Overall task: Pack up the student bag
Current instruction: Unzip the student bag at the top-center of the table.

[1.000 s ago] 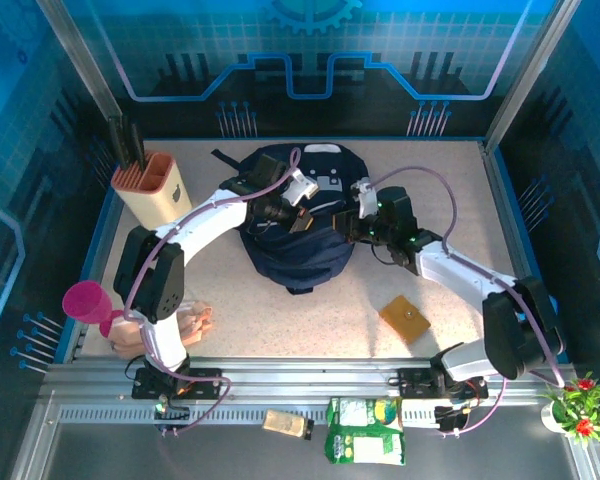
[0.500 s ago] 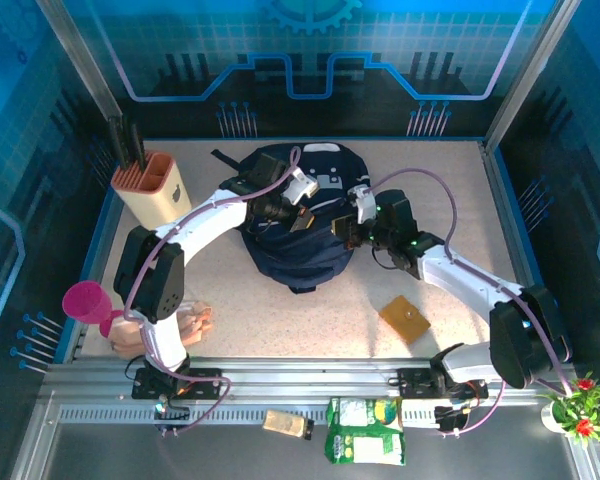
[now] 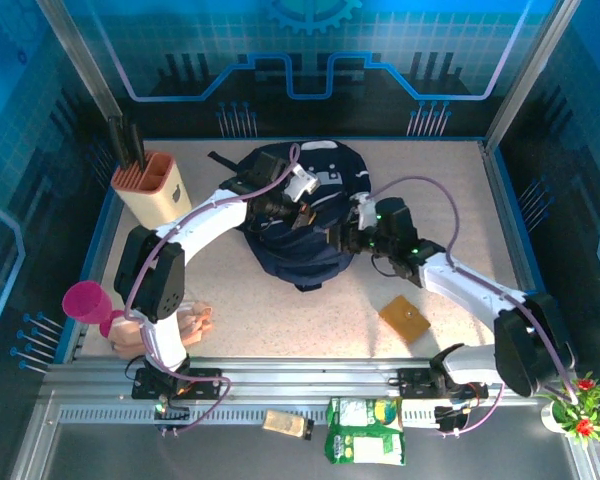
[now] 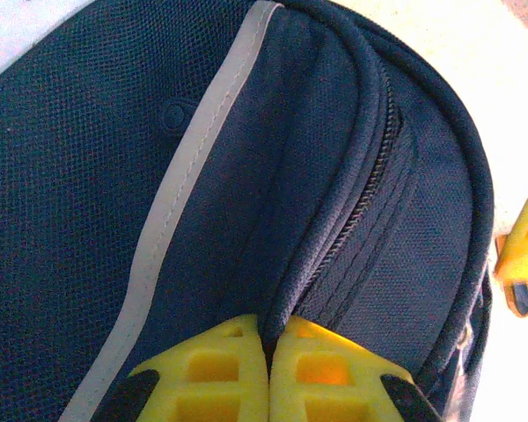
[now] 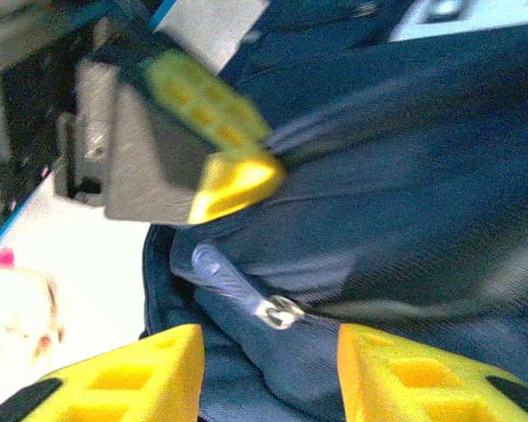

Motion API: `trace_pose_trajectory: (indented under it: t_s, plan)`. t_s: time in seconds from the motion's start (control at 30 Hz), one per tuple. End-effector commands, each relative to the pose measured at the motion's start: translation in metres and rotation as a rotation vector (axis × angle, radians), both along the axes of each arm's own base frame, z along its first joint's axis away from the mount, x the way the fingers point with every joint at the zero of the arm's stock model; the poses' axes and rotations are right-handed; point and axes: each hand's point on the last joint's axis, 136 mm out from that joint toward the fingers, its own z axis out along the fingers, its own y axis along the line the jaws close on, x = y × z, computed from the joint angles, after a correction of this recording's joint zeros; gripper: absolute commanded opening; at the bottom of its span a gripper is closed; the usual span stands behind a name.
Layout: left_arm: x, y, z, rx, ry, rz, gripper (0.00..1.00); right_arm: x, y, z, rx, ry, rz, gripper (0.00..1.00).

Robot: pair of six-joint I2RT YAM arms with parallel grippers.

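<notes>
The student bag, dark navy with white piping, lies at the middle of the table. My left gripper is shut on a fold of the bag's fabric beside the zipper track; from above it sits on the bag's top. My right gripper is open at the bag's right side. A metal zipper slider with a blue-grey pull tab lies just beyond the gap between its yellow fingers, touching neither. The left gripper's yellow tip shows just above.
A beige holder with dark handles stands at the back left. A pink cup and a pale plush toy sit at the near left. A brown square pad lies at the near right. A green packet rests on the front rail.
My right gripper has opened and slid a little toward the near edge along the bag's right side. The left gripper keeps its pinch on the bag.
</notes>
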Motion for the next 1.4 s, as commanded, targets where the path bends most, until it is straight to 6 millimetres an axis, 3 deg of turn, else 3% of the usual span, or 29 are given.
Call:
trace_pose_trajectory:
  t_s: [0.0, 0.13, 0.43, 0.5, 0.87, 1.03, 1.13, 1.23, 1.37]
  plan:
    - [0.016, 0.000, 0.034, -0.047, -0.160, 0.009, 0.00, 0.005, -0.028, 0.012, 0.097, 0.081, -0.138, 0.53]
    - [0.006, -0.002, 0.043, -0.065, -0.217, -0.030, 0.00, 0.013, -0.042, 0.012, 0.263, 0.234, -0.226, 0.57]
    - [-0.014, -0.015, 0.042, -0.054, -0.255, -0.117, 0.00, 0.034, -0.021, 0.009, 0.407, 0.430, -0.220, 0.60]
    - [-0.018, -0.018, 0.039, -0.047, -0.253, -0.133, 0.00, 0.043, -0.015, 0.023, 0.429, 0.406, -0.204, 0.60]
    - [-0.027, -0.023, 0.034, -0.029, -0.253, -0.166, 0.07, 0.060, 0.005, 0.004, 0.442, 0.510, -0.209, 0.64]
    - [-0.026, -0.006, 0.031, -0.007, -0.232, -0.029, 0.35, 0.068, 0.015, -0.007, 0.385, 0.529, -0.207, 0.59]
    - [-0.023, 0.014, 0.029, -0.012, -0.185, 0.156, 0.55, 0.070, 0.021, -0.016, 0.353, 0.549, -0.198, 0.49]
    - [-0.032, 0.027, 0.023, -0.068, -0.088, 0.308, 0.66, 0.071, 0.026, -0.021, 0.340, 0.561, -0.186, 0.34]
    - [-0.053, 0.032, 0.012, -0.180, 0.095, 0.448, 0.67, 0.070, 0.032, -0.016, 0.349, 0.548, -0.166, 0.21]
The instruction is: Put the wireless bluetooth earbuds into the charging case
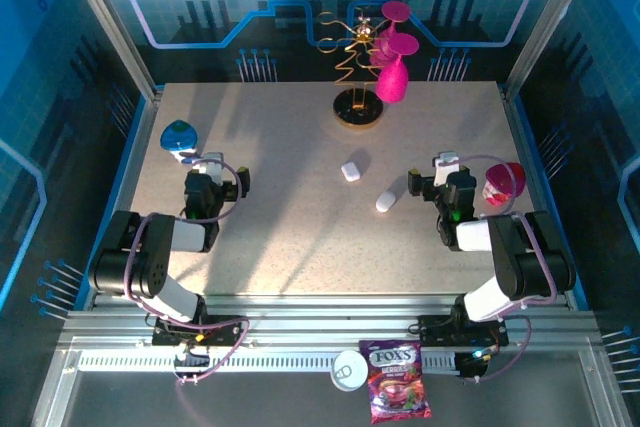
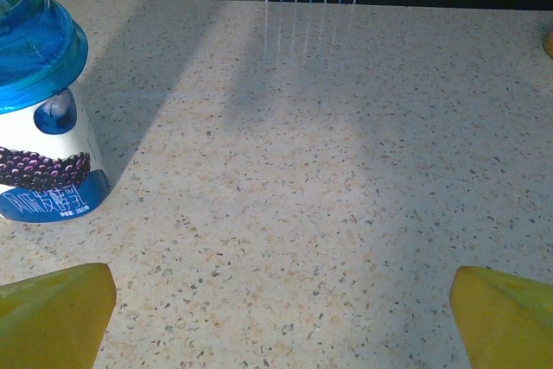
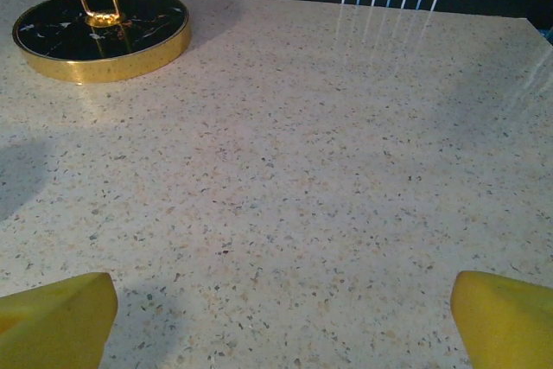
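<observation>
Closest to the lens: yellow fingertips (image 2: 52, 313) of the left gripper (image 2: 278, 315), at the bottom corners of the left wrist view, spread wide, gripping nothing, with bare speckled table (image 2: 328, 170) between. Same on the right wrist view: right gripper (image 3: 278, 317) spread wide, empty, over bare tabletop. Charging case (image 1: 386, 201): white oblong pill, flat on the table right of centre in the top view, lying on a diagonal, near the right gripper on its left side but apart from it, touched by neither gripper. Lid state not readable at this size. Just up and left of it, apart: a shorter squarish white lump (image 1: 350, 171), perhaps another small case; too small to tell. Further back, at centre: round black gold-rimmed base (image 3: 102, 34) of a gold wire stand (image 1: 352, 42), with magenta cups (image 1: 392, 82) hung on it. Left side: blue-lidded white cup (image 2: 39, 101), upright, just ahead and left of the left gripper, not touching. Right side: pink-lidded cup (image 1: 503, 183) beside the right arm's wrist. Near edge, on the metal frame by the arm bases: small round can (image 1: 348, 369) and candy bag (image 1: 400, 392), side by side.
</observation>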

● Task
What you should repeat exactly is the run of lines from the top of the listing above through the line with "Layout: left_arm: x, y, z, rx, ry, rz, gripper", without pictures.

● Answer to the exercise
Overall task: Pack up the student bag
Current instruction: Unzip the student bag at the top-center of the table.

[1.000 s ago] 
[0.500 s ago] 
[now] 
[now] 
[now] 

Motion API: `trace_pose_trajectory: (indented under it: t_s, plan)`. t_s: time in seconds from the motion's start (control at 30 Hz), one per tuple. End-effector commands, each relative to the pose measured at the motion's start: translation in metres and rotation as a rotation vector (axis × angle, radians), both along the axes of each arm's own base frame, z along its first joint's axis away from the mount, x the way the fingers point with every joint at the zero of the arm's stock model; the poses' axes and rotations are right-handed; point and axes: each hand's point on the last joint's axis, 136 mm out from that joint toward the fingers, its own z axis out along the fingers, its own y axis along the line the jaws close on, x = y × z, computed from the joint angles, after a correction of this recording's joint zeros; gripper: absolute commanded opening; at the bottom of its span a gripper is closed; the usual span stands behind a name.
Layout: left_arm: x, y, z, rx, ry, rz, gripper (0.00..1.00); right_arm: x, y, z, rx, ry, rz, gripper (0.00..1.00).

As written, the answer is complete.